#### [Source data]

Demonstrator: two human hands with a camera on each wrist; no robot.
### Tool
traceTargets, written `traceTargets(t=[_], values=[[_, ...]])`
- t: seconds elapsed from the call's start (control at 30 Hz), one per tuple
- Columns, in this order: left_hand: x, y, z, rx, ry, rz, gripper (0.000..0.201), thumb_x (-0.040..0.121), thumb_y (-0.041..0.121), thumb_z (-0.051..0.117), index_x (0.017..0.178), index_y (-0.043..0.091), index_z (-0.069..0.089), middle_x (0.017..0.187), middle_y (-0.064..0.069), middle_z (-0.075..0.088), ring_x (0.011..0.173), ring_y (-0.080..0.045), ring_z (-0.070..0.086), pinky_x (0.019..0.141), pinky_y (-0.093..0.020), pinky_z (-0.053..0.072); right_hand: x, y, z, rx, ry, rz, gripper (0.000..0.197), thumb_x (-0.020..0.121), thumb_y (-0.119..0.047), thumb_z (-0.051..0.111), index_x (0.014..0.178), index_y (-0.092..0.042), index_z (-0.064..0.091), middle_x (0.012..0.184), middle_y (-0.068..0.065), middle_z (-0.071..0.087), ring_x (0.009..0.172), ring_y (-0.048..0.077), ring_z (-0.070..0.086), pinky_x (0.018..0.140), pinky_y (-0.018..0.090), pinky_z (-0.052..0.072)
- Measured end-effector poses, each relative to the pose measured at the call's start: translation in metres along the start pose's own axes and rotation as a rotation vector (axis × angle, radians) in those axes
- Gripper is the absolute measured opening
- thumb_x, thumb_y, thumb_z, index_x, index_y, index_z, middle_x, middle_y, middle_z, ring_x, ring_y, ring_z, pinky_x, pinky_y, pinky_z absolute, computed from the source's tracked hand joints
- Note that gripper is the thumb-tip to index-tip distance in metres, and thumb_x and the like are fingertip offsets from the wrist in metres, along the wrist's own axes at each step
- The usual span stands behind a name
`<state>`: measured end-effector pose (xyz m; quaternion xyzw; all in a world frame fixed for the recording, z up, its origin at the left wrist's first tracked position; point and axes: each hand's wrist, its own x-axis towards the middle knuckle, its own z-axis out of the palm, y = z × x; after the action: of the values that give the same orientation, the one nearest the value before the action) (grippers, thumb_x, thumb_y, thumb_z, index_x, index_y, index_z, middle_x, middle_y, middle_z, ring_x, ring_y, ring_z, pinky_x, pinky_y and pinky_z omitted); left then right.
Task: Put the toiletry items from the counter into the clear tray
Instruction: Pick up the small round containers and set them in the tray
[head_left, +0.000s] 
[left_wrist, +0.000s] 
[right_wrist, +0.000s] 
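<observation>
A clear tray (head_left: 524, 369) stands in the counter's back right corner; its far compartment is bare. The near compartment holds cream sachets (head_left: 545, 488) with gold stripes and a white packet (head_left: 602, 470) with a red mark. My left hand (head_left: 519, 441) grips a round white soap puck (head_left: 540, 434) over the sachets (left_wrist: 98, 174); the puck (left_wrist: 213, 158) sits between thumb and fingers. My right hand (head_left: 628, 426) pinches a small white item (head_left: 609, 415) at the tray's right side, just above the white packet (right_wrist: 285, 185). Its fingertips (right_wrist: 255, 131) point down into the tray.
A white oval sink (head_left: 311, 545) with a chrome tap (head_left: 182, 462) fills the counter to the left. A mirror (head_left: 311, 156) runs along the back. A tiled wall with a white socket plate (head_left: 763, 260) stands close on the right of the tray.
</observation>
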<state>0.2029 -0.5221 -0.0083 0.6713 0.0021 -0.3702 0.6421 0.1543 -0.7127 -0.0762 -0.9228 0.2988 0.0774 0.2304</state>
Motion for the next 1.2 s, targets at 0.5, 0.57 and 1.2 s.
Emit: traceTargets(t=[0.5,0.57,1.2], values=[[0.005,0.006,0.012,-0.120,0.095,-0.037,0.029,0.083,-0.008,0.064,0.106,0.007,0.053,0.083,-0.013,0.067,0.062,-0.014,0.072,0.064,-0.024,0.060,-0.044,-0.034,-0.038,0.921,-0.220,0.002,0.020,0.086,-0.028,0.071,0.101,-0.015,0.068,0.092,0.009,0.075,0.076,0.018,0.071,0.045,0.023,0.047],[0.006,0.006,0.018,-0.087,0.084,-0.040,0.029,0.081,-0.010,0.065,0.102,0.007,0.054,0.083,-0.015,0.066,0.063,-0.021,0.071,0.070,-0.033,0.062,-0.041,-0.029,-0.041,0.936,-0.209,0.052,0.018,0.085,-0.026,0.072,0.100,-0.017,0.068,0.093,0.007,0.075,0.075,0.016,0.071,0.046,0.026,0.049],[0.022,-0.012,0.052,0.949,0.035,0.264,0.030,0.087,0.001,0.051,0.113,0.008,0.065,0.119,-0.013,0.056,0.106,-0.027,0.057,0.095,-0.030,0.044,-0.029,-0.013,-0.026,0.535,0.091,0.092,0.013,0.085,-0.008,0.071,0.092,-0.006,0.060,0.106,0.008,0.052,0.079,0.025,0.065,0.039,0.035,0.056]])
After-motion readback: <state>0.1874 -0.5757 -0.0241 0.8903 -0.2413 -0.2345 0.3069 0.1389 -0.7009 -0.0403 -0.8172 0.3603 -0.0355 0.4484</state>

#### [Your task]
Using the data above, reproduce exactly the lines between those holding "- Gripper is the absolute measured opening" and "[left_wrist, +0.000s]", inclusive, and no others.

#### [Response area]
- Gripper is the absolute measured opening
- thumb_x, thumb_y, thumb_z, index_x, index_y, index_z, middle_x, middle_y, middle_z, ring_x, ring_y, ring_z, pinky_x, pinky_y, pinky_z absolute, computed from the source's tracked hand joints
- Note that gripper is the thumb-tip to index-tip distance in metres, and thumb_x and the like are fingertip offsets from the wrist in metres, along the wrist's own axes at each step
- The usual span stands behind a name
`<state>`: measured end-effector pose (xyz m; quaternion xyzw; all in a world frame fixed for the recording, z up, its origin at the left wrist's first tracked position; point and axes: each hand's wrist, its own x-axis towards the middle knuckle, its own z-axis out of the palm, y = z × x; after the action: of the values that give the same orientation, the one nearest the value before the action) (grippers, thumb_x, thumb_y, thumb_z, index_x, index_y, index_z, middle_x, middle_y, middle_z, ring_x, ring_y, ring_z, pinky_x, pinky_y and pinky_z omitted); left then right.
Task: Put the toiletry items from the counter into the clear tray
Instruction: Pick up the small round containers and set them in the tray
[head_left, +0.000s] 
[left_wrist, +0.000s] 

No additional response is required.